_Records for processing_

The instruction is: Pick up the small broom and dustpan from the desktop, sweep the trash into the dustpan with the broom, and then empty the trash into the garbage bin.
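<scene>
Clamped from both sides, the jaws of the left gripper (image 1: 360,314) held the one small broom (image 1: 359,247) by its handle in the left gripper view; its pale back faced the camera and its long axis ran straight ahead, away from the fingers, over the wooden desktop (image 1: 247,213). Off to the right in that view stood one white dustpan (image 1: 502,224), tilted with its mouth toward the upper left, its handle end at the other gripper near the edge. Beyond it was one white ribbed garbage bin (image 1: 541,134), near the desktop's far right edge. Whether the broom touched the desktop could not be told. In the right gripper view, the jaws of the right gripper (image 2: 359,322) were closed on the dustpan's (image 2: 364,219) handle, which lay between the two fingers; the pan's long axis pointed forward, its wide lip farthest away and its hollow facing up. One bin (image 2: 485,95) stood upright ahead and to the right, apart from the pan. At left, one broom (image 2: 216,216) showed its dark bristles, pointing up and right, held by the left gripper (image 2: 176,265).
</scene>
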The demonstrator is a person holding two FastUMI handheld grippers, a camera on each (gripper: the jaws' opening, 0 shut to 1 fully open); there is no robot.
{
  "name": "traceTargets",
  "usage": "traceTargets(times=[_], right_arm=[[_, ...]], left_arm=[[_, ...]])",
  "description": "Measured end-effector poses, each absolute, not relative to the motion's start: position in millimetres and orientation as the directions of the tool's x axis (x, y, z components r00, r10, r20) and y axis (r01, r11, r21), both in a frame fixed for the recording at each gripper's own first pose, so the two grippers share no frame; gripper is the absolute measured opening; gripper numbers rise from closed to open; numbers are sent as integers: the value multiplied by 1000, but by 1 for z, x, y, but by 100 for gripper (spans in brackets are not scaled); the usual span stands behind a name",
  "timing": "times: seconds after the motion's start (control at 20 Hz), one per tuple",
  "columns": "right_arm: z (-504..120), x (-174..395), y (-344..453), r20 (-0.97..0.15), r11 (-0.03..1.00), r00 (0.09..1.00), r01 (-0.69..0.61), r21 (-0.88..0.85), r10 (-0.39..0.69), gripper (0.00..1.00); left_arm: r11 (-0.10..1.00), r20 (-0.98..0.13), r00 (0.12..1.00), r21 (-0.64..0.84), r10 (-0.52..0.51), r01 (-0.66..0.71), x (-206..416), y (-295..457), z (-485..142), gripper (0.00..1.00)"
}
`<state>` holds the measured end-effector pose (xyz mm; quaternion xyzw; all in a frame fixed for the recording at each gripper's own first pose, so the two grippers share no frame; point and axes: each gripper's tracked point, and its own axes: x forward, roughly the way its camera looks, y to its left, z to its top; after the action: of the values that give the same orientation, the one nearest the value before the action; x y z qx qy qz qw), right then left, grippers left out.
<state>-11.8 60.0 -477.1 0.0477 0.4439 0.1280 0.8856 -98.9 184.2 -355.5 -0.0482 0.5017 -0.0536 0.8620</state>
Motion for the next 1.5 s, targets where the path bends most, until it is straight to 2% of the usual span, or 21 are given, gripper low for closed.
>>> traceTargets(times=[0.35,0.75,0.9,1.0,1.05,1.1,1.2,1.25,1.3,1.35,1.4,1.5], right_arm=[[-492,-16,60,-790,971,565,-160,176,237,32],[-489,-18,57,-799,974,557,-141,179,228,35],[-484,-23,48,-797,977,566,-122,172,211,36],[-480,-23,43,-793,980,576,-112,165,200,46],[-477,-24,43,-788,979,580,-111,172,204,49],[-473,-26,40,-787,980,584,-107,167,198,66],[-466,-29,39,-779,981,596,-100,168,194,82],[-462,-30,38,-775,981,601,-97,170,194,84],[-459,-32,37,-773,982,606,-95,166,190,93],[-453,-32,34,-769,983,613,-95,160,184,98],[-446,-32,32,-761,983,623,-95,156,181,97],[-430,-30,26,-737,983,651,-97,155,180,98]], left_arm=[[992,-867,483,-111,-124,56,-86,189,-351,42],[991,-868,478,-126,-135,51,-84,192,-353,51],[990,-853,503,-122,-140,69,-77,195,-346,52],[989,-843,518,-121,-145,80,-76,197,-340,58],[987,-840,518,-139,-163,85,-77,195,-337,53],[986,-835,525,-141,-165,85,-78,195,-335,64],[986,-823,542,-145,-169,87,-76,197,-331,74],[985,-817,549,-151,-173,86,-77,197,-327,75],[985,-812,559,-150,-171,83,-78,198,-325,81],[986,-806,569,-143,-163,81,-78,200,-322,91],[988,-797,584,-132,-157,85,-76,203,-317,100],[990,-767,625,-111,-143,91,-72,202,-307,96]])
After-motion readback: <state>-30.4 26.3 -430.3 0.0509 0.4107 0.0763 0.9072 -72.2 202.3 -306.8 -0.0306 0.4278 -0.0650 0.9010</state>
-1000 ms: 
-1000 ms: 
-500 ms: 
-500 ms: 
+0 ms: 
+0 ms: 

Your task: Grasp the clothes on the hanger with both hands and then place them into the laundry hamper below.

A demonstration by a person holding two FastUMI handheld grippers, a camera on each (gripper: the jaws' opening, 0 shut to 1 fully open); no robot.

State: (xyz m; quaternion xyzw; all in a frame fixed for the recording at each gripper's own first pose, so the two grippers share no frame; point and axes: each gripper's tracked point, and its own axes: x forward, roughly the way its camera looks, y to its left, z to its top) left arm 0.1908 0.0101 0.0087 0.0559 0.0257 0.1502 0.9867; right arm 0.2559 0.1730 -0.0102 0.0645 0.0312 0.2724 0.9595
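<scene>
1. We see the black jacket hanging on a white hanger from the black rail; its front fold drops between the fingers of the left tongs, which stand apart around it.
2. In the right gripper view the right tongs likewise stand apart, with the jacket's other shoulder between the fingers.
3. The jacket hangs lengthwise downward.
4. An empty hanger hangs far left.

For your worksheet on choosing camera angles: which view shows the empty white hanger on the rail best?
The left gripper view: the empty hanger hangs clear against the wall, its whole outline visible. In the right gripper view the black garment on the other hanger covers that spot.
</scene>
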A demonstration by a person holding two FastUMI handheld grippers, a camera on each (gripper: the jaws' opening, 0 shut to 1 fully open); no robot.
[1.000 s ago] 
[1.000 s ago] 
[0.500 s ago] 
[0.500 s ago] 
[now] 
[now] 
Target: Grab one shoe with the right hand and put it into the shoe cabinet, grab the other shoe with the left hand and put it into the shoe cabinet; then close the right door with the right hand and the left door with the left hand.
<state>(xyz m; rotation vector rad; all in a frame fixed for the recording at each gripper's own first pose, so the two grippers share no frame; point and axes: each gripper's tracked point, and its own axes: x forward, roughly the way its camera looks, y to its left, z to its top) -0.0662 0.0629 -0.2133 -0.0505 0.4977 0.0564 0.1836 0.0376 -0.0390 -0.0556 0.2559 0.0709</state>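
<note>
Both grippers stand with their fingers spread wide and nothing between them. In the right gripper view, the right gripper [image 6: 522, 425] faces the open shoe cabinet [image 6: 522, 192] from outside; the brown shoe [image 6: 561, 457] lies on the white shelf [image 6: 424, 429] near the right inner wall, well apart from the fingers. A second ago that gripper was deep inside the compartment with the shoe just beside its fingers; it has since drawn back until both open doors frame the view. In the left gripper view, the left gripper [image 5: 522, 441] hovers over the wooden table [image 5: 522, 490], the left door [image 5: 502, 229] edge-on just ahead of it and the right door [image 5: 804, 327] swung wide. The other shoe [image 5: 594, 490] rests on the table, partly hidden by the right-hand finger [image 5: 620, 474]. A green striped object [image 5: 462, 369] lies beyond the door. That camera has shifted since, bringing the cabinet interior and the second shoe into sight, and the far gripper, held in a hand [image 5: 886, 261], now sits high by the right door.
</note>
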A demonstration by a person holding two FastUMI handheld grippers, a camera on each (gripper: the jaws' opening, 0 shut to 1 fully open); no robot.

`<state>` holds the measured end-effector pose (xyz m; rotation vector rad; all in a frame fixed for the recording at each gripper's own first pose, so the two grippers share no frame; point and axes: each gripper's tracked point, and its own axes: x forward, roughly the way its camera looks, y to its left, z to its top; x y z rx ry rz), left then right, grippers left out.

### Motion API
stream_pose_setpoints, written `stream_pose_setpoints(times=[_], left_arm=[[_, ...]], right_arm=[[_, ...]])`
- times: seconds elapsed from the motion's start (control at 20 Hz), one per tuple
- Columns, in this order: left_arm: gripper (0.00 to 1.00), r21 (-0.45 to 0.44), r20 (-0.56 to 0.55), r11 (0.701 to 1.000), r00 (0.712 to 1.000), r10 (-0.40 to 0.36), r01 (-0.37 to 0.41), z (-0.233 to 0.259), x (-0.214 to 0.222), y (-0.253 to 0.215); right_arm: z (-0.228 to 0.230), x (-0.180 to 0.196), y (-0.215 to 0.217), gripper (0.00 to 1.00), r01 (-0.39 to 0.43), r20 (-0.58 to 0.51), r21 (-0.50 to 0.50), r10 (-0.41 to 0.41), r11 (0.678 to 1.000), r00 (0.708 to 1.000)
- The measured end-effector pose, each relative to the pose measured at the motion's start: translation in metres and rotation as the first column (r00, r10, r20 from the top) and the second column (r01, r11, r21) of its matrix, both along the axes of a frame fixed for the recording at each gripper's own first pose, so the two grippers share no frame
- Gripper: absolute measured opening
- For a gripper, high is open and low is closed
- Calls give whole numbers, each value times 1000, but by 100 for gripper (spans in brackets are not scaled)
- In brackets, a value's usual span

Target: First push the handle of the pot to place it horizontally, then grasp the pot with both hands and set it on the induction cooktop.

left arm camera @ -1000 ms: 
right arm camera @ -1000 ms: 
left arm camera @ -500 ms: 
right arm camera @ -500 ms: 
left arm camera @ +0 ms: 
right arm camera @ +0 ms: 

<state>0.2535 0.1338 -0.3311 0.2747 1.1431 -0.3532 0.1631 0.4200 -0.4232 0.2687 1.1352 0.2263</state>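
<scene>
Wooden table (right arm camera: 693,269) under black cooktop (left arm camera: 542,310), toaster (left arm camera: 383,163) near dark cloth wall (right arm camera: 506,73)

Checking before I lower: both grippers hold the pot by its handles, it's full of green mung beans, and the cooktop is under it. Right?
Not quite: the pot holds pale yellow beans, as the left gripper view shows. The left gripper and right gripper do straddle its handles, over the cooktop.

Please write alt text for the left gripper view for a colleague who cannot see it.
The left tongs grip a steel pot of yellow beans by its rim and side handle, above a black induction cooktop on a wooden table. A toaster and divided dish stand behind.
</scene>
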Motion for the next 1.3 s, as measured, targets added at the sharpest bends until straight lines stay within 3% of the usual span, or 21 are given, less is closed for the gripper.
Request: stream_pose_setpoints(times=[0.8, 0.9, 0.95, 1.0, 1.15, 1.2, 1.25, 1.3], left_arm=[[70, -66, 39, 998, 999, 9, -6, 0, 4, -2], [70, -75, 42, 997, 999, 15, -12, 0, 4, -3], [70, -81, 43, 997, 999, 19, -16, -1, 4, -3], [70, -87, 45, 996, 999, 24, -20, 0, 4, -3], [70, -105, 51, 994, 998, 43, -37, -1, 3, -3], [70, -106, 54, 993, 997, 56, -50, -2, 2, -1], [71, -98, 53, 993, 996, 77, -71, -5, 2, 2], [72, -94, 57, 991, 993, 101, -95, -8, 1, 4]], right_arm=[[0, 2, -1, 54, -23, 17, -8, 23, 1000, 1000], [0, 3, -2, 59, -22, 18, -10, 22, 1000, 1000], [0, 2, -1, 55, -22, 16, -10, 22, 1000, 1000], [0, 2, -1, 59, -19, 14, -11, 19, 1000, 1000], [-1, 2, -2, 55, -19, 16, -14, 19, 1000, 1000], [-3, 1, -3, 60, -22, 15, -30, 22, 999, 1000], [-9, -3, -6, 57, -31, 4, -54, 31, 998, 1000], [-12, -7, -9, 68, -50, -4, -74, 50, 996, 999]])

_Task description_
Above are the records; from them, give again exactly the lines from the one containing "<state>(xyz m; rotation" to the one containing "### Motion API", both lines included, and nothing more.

_Response area_
<state>(xyz m; rotation vector rad; all in a frame fixed for the recording at each gripper's own first pose, so the two grippers share no frame; point and axes: each gripper's tracked point, and its own axes: x forward, roughly the way its camera looks, y to its left, z to its top) -0.0662 0.0629 -0.2133 -0.0505 0.4977 0.0564 0.1836 0.0376 -0.0390 -0.0556 0.2559 0.0709</state>
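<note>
Both grippers stand with their fingers spread wide and nothing between them. In the right gripper view, the right gripper [image 6: 522, 425] faces the open shoe cabinet [image 6: 522, 192] from outside; the brown shoe [image 6: 561, 457] lies on the white shelf [image 6: 424, 429] near the right inner wall, well apart from the fingers. A second ago that gripper was deep inside the compartment with the shoe just beside its fingers; it has since drawn back until both open doors frame the view. In the left gripper view, the left gripper [image 5: 522, 441] hovers over the wooden table [image 5: 522, 490], the left door [image 5: 502, 229] edge-on just ahead of it and the right door [image 5: 804, 327] swung wide. The other shoe [image 5: 594, 490] rests on the table, partly hidden by the right-hand finger [image 5: 620, 474]. A green striped object [image 5: 462, 369] lies beyond the door. That camera has shifted since, bringing the cabinet interior and the second shoe into sight, and the far gripper, held in a hand [image 5: 886, 261], now sits high by the right door.
</note>
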A demonstration by a person holding two FastUMI handheld grippers, a camera on each (gripper: the jaws' opening, 0 shut to 1 fully open); no robot.

`<state>` holds the measured end-effector pose (xyz m; rotation vector rad; all in a frame fixed for the recording at each gripper's own first pose, so the two grippers share no frame; point and axes: each gripper's tracked point, and its own axes: x forward, roughly the way its camera looks, y to its left, z to its top; x y z rx ry rz), left then right, grippers left out.

### Motion API

This answer requires nothing else.